The ceremony would accomplish two important goals. It marked the crime as an important moment in the life of the nation, and it honored the one who had died, recognizing that the death should never have happened. The crime was going unsolved, not because it was unimportant, but because every effort had not yielded a solution to the criminal activity.

Tomorrow’s Scripture Reading: Deuteronomy 22

Thursday, 13 December 2018

Otherwise, they will teach you to follow all the detestable things they do in worshiping their gods, and you will sin against the LORD your God. – Deuteronomy 20:18


Today’s Scripture Reading (December 13, 2018): Deuteronomy 20

As we remembered George H. W. Bush’s life earlier this month (December 2018), one thing that shone through was that he taught us right things. Stories are told of his note writing to people, the value that he placed on tradition, his humility, and his desire to get things right – even if that meant doing things the hard way. He was a leader who reached beyond his following to others who may not have held the same values. And maybe one of the most important things about the former President was that George H. W. Bush had an uncanny ability to make anybody that he met, his friend.
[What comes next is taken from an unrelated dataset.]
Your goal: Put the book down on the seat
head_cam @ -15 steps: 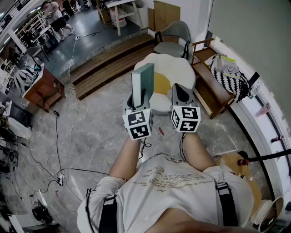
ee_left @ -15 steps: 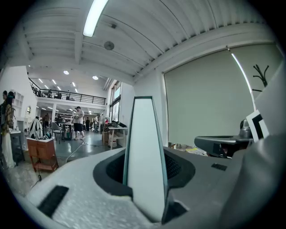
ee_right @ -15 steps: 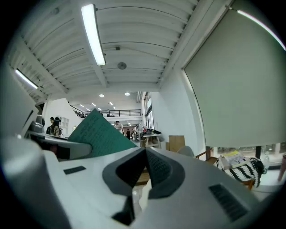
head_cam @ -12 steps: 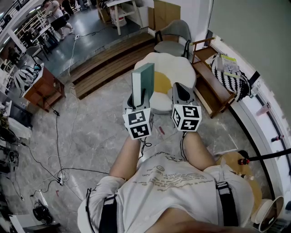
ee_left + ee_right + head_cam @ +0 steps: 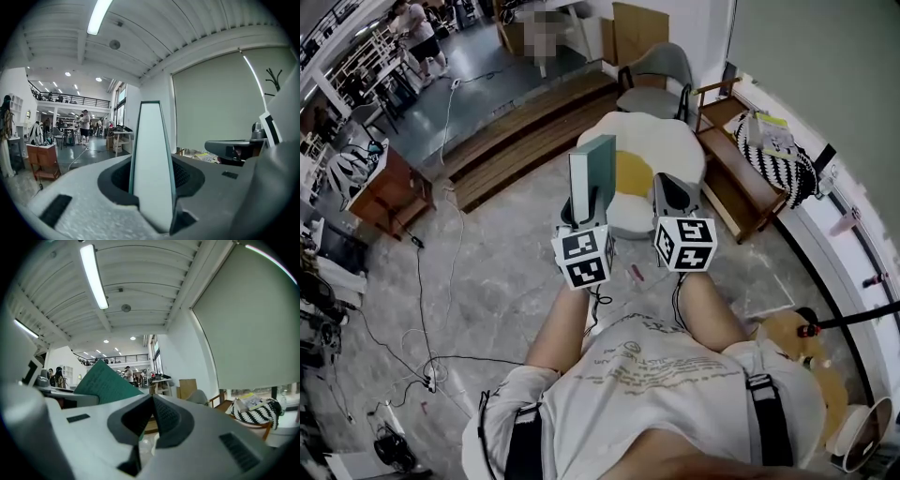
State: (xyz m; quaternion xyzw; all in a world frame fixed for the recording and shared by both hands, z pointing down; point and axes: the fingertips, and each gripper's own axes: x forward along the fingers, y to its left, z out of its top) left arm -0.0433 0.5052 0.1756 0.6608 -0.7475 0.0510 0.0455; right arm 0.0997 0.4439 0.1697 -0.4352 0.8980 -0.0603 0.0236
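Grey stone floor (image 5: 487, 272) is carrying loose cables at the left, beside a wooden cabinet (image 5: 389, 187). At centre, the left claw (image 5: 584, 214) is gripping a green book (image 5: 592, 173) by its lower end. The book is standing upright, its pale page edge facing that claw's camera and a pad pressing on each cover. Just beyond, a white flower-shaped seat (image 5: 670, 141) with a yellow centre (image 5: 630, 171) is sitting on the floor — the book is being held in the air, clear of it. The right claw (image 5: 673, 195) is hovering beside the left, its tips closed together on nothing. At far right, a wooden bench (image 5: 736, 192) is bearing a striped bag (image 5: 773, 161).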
While George H. W. Bush may be best remembered for what some considered a lie (“read my lips, no new taxes), the reality is that Bush 41 probably taught us more about the truth than many other leaders who preceded or followed him. Just as an aside, it is interesting that the two political leaders that I think have had the greatest connection to the truth, George H. W. Bush and Jimmy Carter, were unable to win a second term as President. Maybe that tells us something about our own regard for the truth. We would rather have someone lie to us and tell us pretty stories than to have someone tell us the hard truth.  

Whether we want it or not, the reality is that we need leaders like George H. W. Bush who will teach us, through their words and their actions, right things. And it was this concern that led Moses to instruct Israel to destroy the inhabitants of Canaan. He feared that if that didn’t happen, if Israel just became an inhabitant with the others already inhabiting the land, then they would fall under their leadership and be taught wrong or, as Moses says, detestable things. Our reality is that we tend to follow the behavior of our leaders. If it is okay for the (King, President, Prime Minister, Governor, Pastor, etc.), then the behavior must be okay for me. Deep down we want to be able to hold up the behavior of our leaders as an example for our children to follow. We need leaders like George H. W. Bush who will lead us into right things.

Moses was right. History would reveal that Israel tended to follow the religions and choices of those who lived in the land. And what made this tendency even worse, was that they developed a practice of learning wrong and calling it right, and proclaiming detestable behavior as something that a God-fearing person would do. Maybe the best example of this is found during the reign of Jeroboam just after the nation split into Israel and Judah. Jeroboam was made the king over Israel. And “after seeking advice, the king made two golden calves. He said to the people, ‘It is too much for you to go up to Jerusalem. Here are your gods, Israel, who brought you up out of Egypt’” (1 Kings 12:28). Jeroboam led his people into wrong and detestable things and called them good and godly.